Opinion
24-552
12-09-2024
NOT FOR PUBLICATION
Argued and Submitted December 3, 2024 Pasadena, California
Appeal from the United States District Court for the Central District of California Kenly Kiya Kato, District Judge, Presiding D.C. No. 2:22-cv-07651-KK-KS
Before: BEA, OWENS, and KOH, Circuit Judges.
MEMORANDUM [*]
Los Angeles Police Department Officer William Jones, Jr. ("Defendant") appeals from the district court's denial of summary judgment based on qualified immunity in this 42 U.S.C. § 1983 action in which Ymelda Elena, Mario Elena, and minor I.J. by and through her guardian ad litem Maria Cervantes ("Plaintiffs") allege Defendant used excessive force in violation of the Fourth Amendment. "We review de novo a denial of summary judgment predicated upon qualified immunity." Cox v. Roskelley, 359 F.3d 1105, 1109 (9th Cir. 2004). On interlocutory appeal from the denial of qualified immunity, we have jurisdiction "to resolv[e] a defendant's purely legal . . . contention that [his or her] conduct did not violate the [Constitution] and, in any event, did not violate clearly established law." Est. of Anderson v. Marsh, 985 F.3d 726, 731 (9th Cir. 2021) (citation and internal quotation marks omitted). As the parties are familiar with the facts, we do not recount them here. We affirm.
The district court properly denied summary judgment because genuine issues of material fact exist as to whether Defendant is entitled to qualified immunity. "We must affirm the district court's denial of qualified immunity if, resolving all factual disputes and drawing all inferences in [Plaintiffs'] favor, Defendant['s] conduct (1) violated a constitutional right (2) that 'was clearly established at the time of the officer['s] alleged misconduct.'" Rosenbaum v. City of San Jose, 107 F.4th 919, 924 (9th Cir. 2024) (citation omitted). Because the excessive force analysis "nearly always requires a jury to sift through disputed factual contentions, and to draw inferences therefrom, we have held on many occasions that summary judgment . . . in excessive force cases should be granted sparingly." Smith v. City of Hemet, 394 F.3d 689, 701 (9th Cir. 2005) (en banc) (citation omitted).

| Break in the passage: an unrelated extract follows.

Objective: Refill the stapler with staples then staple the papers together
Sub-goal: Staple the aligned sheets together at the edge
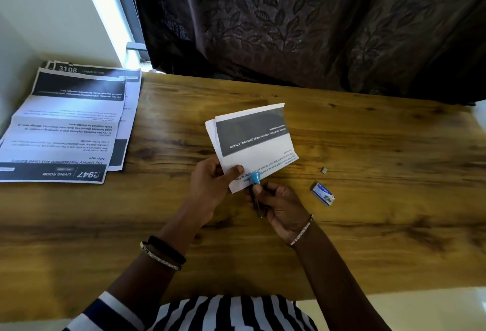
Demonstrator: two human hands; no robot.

Here, it is undisputed that the decedent, Daniel Elena-Lopez, was holding only a bike lock when Defendant shot him, and that Defendant's bullet entered through Elena-Lopez's back and exited through his chest. Even if Defendant reasonably mistook the bike lock for a gun, taking the facts in the light most favorable to Plaintiffs, Elena-Lopez was turning away from Defendant with the bike lock pointed toward the ground and made no "furtive movement, harrowing gesture, or serious verbal threat" that "might create an immediate threat." George v. Morris, 736 F.3d 829, 838 (9th Cir. 2013). Under these circumstances, a genuine issue of material fact exists as to whether Defendant used excessive force in violation of the Fourth Amendment. See Graham v. Connor, 490 U.S. 386, 396 (1989) (laying out the test for whether an officer's use of force was reasonable under the Fourth Amendment). And given our decisions in Curnow v. Ridgecrest Police, 952 F.2d 321, 325 (9th Cir. 1991), George, 736 F.3d at 838, and Estate of Lopez v. Gelhaus, 871 F.3d 998, 1021 (9th Cir. 2017), a genuine issue of material fact also exists as to whether Defendant's conduct violated clearly established law.
Defendant incorrectly asserts that the presence of video footage eliminates any factual dispute. To the contrary, a reasonable juror could find that Defendant's body camera footage comports with Plaintiffs' account. See Rosenbaum, 107 F.4th at 921 ("[W]e view the facts in the light most favorable to [the non-movant] unless they are 'blatantly contradicted' by video evidence." (quoting Scott v. Harris, 550 U.S. 372, 380 (2007))).
"Because [Defendant's] entitlement to qualified immunity ultimately depends on disputed factual issues, summary judgment is not presently appropriate." Est. of Lopez, 871 F.3d at 1021.
AFFIRMED.
[*] This disposition is not appropriate for publication and is not precedent except as provided by Ninth Circuit Rule 36-3.